● **What you should do**: Taking the first line of the listing as the start and the line containing "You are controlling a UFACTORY" as the end, reproduce everything in between exactly, both ends included.

● **Exercise data**:
☆ ☆ ☆ ☆
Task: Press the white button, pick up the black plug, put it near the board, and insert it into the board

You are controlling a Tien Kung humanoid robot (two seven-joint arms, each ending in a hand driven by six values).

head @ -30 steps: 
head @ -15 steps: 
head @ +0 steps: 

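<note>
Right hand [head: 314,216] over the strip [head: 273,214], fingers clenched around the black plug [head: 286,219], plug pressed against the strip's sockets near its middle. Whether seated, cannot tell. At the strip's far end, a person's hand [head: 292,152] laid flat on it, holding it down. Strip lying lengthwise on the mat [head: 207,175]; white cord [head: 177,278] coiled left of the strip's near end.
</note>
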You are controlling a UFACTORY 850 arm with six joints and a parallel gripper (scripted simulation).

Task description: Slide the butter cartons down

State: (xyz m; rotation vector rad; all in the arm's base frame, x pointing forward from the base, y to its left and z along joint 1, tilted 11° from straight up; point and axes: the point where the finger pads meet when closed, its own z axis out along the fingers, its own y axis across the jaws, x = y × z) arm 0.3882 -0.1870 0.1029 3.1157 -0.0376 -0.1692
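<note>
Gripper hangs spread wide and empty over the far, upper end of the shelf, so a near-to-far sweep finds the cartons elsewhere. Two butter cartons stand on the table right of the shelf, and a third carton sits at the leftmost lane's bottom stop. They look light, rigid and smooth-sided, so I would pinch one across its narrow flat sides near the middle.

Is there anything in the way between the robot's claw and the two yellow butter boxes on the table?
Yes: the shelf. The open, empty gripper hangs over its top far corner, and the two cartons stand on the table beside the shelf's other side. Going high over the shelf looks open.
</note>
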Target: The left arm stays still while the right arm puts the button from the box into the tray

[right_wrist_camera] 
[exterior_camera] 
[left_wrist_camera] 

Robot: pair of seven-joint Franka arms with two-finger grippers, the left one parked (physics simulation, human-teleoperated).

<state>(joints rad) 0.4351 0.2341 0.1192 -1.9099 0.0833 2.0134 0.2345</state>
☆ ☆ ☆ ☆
● **Solution to this exercise**:
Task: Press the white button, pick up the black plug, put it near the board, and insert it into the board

You are controlling a Tien Kung humanoid robot (two seven-joint arms, each ending in a hand driven by six values).

head @ -30 steps: 
head @ -15 steps: 
head @ +0 steps: 

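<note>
Right hand [head: 314,216] over the strip [head: 273,214], fingers clenched around the black plug [head: 286,219], plug pressed against the strip's sockets near its middle. Whether seated, cannot tell. At the strip's far end, a person's hand [head: 292,152] laid flat on it, holding it down. Strip lying lengthwise on the mat [head: 207,175]; white cord [head: 177,278] coiled left of the strip's near end.
</note>
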You are controlling a UFACTORY 850 arm with six joints and a parallel gripper (scripted simulation).

Besides this answer, the exercise requires nothing else.